__WHAT TO DO__. Where an image appears, leave it out; otherwise repeat the data exactly.

------------------------------

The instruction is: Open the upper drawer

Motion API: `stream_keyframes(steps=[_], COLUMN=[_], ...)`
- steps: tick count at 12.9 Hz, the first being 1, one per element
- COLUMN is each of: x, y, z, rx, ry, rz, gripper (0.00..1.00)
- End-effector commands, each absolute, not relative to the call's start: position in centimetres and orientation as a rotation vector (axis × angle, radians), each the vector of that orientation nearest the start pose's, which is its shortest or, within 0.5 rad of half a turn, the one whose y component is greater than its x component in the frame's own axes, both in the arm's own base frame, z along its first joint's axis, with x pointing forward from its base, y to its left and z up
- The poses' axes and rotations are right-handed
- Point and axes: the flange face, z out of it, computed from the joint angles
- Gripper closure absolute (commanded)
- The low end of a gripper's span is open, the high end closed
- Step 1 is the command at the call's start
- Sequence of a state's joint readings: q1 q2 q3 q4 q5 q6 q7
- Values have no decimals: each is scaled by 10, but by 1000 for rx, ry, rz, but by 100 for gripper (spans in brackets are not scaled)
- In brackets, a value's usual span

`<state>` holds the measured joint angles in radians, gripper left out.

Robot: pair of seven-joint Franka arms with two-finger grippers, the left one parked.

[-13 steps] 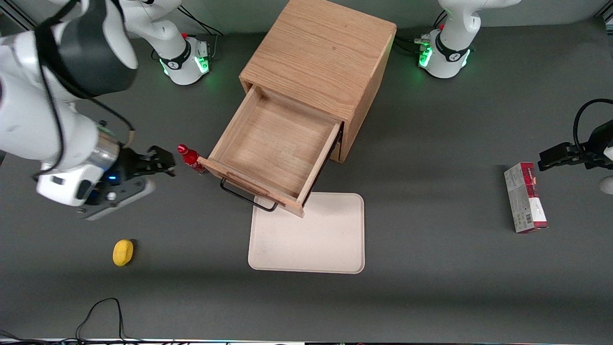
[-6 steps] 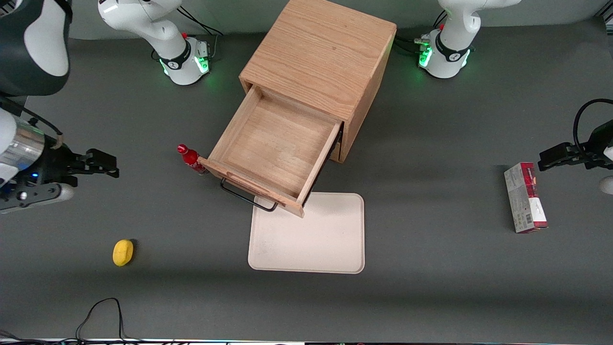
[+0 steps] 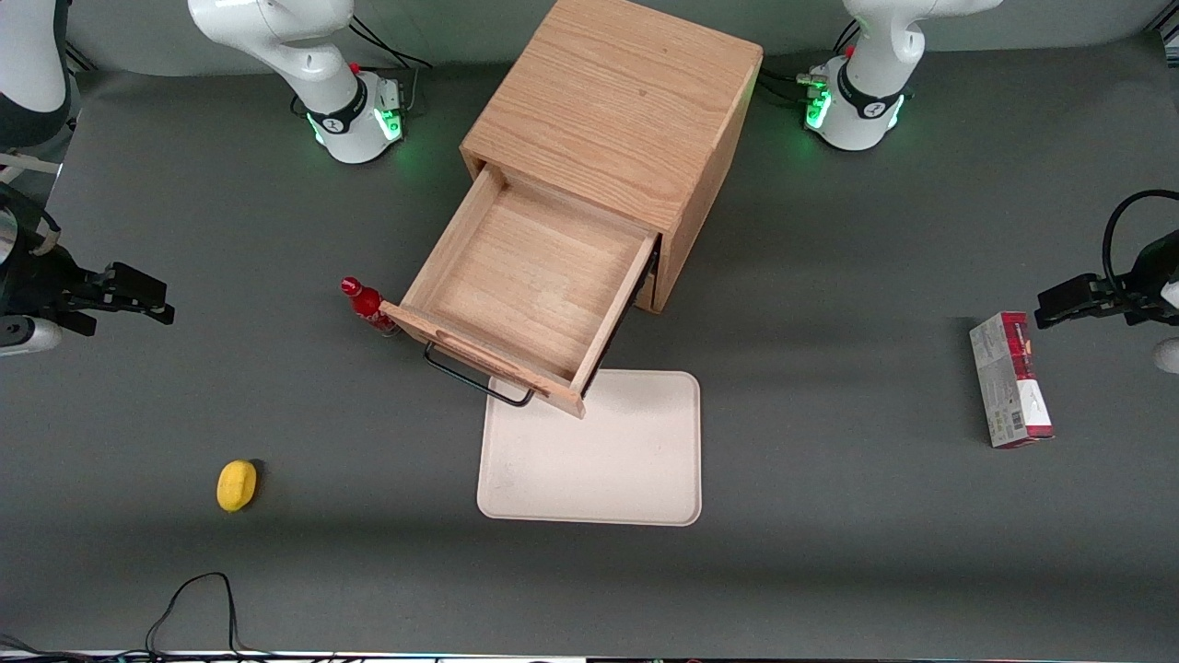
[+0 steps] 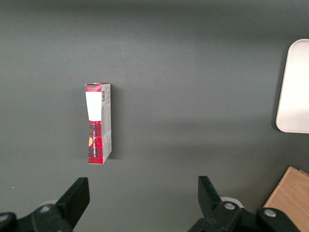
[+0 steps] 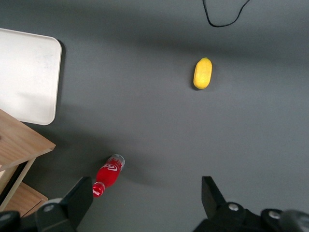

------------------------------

__RESULT OF THIS TASK__.
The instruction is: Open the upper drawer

Motion API: `stream_keyframes(steps=[_], COLUMN=[_], ...)`
- steps: tick count at 12.9 Hz, the first being 1, one per element
- COLUMN is each of: x, y, z, rx, ry, rz, gripper (0.00..1.00)
- End-effector commands, each absolute, not relative to the call's start: position in centimetres and orientation as a rotation vector (axis × angle, radians), each the vector of that orientation nearest the start pose's, which is its shortest or, within 0.5 rad of half a turn, the one whose y component is greater than its x component in the frame's own axes, both in the arm's own base frame, z along its first joint's axis, with x pointing forward from its base, y to its left and z up
- The poses' axes and rotations are right-handed
- Point and axes: the flange face, z out of it, computed from the joint angles
- Gripper closure absolute (commanded)
- The low end of a gripper's span is open, the high end closed
- Step 1 is the command at the call's start
- Sequence of a state's joint readings: q1 q2 q3 q4 q5 q6 q7
- Values have no decimals: each is scaled by 10, but by 1000 for rx, ry, rz, but by 100 for gripper (spans in brackets are not scaled)
- In brackets, a value's usual span

`<state>` holds the measured joint angles in radians, gripper left out.

Robot: pair of seven-joint Franka arms with two-finger grippers, the left one parked.

[-13 steps] 
[-6 steps] 
[+0 steps] 
[+0 steps] 
[+0 steps] 

The answer was given in full.